Что поразительно, во время обеда и непрекращающегося бреда он вдруг проснулся и тоже потребовал обед.
Ему освободили руки и поставили обед на тумбочку, и он прекрасно все съел и снова уснул.
Рассказывал он (как и многие) про внеземные формы жизни.
Инопланетяне заставили его выбрить голову, чтобы удобнее было прикрепить датчики и овладеть его сознанием, но он каким-то образом сумел избежать этой страшной судьбы, однако его ждало еще одно испытание – он должен был бежать вдоль столбов линий электропередач, провода периодически срывались, но всякий раз ему чудом удавалось избежать смерти, фатального прикосновения в миллион вольт.
Что было дальше, он точно не помнил, но то, что он остался жив, во-первых, доказывало, что он сумел избежать и датчиков и линий электропередач, а во-вторых, все-таки в какой-то степени подтверждало его историю.
Лично я поверил ему сразу – он просто не смог бы придумать такого выражения, как «датчики мозговой активности».
У другого, который все время спал и с которым я ни разу не поговорил, тоже были проблемы с инопланетянами, причем конкретно с тремя особями.
Что там было точно, я не помню, его привезли в три часа ночи, когда я наконец-то уснул, и я его ненавидел всей душой.
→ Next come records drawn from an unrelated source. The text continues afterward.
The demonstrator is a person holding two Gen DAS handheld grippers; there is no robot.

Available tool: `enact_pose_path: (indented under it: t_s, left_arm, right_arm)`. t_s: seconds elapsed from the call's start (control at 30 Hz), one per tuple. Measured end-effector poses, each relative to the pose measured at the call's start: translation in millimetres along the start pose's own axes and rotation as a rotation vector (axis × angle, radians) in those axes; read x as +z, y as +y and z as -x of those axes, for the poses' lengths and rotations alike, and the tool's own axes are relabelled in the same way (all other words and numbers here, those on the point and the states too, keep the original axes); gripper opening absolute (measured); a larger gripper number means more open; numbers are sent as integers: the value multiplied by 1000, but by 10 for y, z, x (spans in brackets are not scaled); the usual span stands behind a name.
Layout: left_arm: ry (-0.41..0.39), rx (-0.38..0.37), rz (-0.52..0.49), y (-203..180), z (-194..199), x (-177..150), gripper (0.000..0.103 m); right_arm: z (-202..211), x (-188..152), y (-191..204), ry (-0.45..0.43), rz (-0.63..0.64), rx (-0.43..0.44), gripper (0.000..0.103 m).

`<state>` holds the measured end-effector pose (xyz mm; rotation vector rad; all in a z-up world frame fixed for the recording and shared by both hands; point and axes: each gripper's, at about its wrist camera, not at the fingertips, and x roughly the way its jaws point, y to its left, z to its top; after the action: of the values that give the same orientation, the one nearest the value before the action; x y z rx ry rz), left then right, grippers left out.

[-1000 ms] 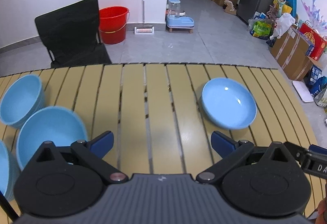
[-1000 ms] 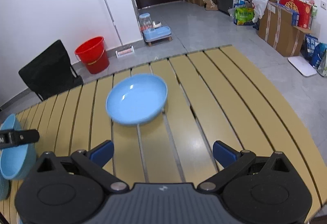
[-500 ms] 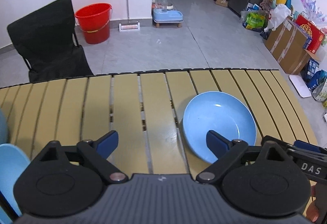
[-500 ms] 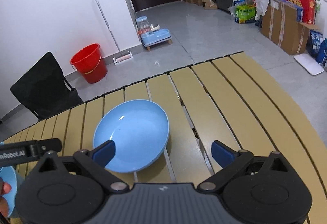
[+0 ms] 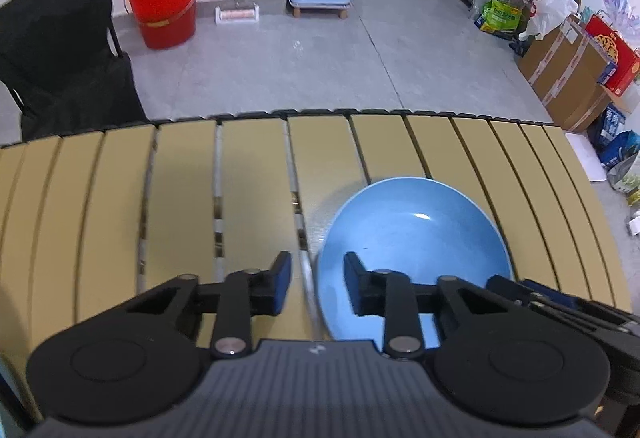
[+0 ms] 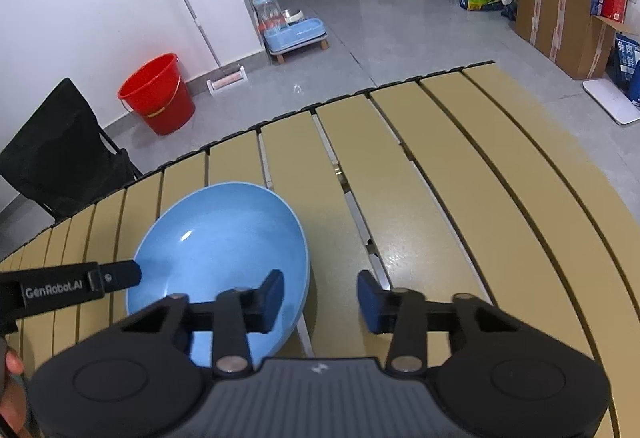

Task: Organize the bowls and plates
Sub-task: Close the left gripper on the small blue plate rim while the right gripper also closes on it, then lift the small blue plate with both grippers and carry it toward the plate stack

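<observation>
While our left gripper (image 5: pixel 314 280) straddles the near-left rim of the shallow round blue ceramic plate (image 5: pixel 420 238) with jaws partly closed, our right gripper (image 6: pixel 320 298) straddles its right rim likewise; neither grips. Beyond stretches the yellow slatted table (image 5: pixel 184 178).

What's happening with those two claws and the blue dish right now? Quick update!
Left gripper open, straddling the blue plate's left rim. Right gripper open, straddling its right rim. Plate sits on the slatted table. Nothing in the way.
</observation>
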<state>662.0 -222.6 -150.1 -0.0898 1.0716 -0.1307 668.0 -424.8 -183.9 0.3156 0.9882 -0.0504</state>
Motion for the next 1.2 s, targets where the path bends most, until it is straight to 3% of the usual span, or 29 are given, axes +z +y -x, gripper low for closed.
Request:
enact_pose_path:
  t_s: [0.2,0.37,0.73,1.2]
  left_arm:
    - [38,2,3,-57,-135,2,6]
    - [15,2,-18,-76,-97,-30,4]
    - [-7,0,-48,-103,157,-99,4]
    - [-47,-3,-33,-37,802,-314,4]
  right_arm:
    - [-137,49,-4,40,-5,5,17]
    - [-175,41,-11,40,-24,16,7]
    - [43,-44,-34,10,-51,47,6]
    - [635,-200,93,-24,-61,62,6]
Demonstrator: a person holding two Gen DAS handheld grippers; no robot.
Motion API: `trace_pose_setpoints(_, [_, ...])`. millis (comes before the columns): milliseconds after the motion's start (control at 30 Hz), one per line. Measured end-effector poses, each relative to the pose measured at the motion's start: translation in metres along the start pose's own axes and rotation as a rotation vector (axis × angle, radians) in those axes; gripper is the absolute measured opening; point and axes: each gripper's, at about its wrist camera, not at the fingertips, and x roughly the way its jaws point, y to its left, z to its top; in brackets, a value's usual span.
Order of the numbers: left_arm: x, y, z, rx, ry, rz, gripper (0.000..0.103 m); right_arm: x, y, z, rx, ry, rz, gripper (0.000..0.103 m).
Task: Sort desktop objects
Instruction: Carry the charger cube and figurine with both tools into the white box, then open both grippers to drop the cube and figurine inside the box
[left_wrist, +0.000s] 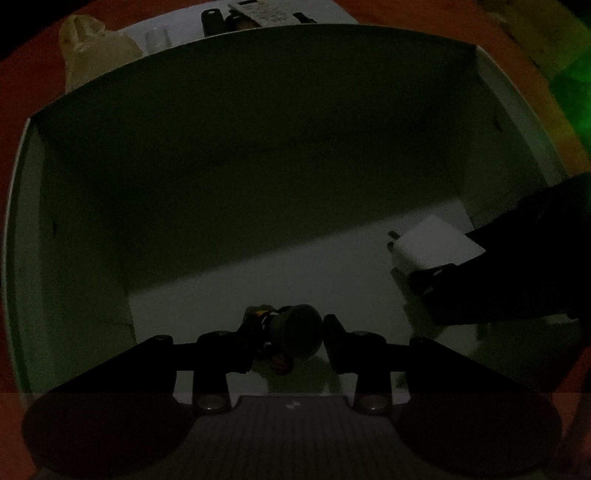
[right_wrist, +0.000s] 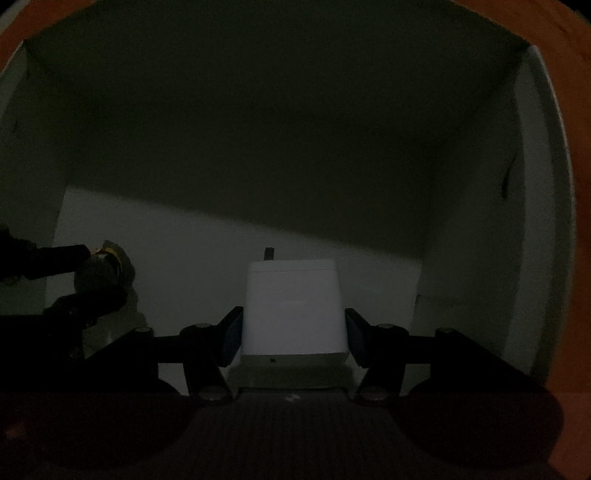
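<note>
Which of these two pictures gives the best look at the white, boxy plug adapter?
The right wrist view: the white plastic charger block fills the centre between the right gripper fingers, one prong showing. The left wrist view shows it small at the right edge inside the white box, partly hidden by that gripper.

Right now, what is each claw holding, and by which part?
Right claw: the white charger, clamped across its two side faces, prongs pointing away. Left claw: a small dark rounded object, gripped at its sides; too dim to identify.
</note>
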Motion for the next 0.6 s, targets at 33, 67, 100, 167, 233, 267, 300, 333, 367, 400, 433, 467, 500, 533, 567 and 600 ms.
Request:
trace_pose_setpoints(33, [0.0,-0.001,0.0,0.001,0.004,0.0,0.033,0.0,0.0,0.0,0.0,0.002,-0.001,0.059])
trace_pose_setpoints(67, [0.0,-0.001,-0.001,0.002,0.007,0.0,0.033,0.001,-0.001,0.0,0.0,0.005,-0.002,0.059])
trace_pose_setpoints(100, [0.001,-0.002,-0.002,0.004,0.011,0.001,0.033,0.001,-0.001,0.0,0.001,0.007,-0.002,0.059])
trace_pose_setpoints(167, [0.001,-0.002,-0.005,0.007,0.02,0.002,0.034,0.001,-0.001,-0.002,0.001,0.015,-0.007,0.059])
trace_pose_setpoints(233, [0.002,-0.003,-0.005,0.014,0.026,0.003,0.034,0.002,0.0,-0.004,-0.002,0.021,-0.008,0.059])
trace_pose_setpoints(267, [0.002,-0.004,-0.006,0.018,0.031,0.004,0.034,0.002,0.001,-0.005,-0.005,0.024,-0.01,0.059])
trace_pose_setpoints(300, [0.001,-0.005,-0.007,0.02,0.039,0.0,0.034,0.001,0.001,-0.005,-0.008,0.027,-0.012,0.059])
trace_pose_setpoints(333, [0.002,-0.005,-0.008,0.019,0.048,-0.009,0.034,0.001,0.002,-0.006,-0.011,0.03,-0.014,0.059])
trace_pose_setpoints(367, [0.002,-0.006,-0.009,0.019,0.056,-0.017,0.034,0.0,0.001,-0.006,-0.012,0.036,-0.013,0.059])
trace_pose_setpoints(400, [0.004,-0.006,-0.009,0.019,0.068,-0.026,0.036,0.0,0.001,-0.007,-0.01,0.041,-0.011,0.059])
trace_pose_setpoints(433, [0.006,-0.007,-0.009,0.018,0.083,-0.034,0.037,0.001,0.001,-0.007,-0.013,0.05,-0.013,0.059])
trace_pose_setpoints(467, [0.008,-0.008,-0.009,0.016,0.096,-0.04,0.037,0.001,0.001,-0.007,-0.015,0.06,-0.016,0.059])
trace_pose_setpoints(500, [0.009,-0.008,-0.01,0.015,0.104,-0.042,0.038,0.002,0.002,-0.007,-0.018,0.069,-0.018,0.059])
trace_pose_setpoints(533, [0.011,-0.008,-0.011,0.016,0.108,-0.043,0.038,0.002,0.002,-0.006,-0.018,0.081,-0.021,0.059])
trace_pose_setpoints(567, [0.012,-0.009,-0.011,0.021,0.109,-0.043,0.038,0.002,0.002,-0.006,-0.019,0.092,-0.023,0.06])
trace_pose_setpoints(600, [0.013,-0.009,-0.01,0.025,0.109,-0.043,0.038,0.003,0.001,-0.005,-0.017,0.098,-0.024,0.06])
Потом, уже после капельницы, эта тварь нагадила на кровать, пришлось звать дежурную сестру, менять простыни, вытирать пол и так далее.
В процессе этого его снова разбудили, и добрая нянечка снова спросила его о зловещих инопланетянах.
Он достаточно ясным голосом ответил, что никаких инопланетян не существует, и что нашей доброй и ласковой планете Земля в этом смысле ничего не угрожает (по крайней мере, в ближайшее время), и что ему просто нужно успеть на корабль, и что этот корабль уходит с минуты на минуту и может уйти без него, и тогда он не сможет попасть туда, где всего этого нет, и прежде всего – нас.
Ему поставили вторую капельницу, и он уснул навсегда. Во всяком случае, когда меня перевели в палату номер два, он все еще спал.
Я нечто вроде средневекового художника на окраине Нижнего Тагила, рисующего на солнечной улице 3-го Интернационала солнечное затмение.
Я точно так же выделяюсь на этих детских качелях напротив входа в церковь – фигурка в джинсовой коричневой куртке со склоненной головой к тетрадке, что-то лихорадочно записывающая.
Только изредка я переменяю колено, когда затекает нога, иногда достаю из внутреннего кармана куртки морковь, которую мне сегодня принесла добрая Аля, и откусываю от нее.
Прохожие смотрят на меня с тревогой и удивлением.
Доброта к пьяным куда сильнее, нежели неприятие непонятного.В первой палате я почти не спал.
Чуть ли не каждую ночь привозили новых, а это бодяга часа на полтора: в палате горит свет, добрые соседи по палате прекрасно спят, новенький кричит или стонет, и, зевая, пользуясь случаем, раз дверь открыта, выходишь в туалет – курить.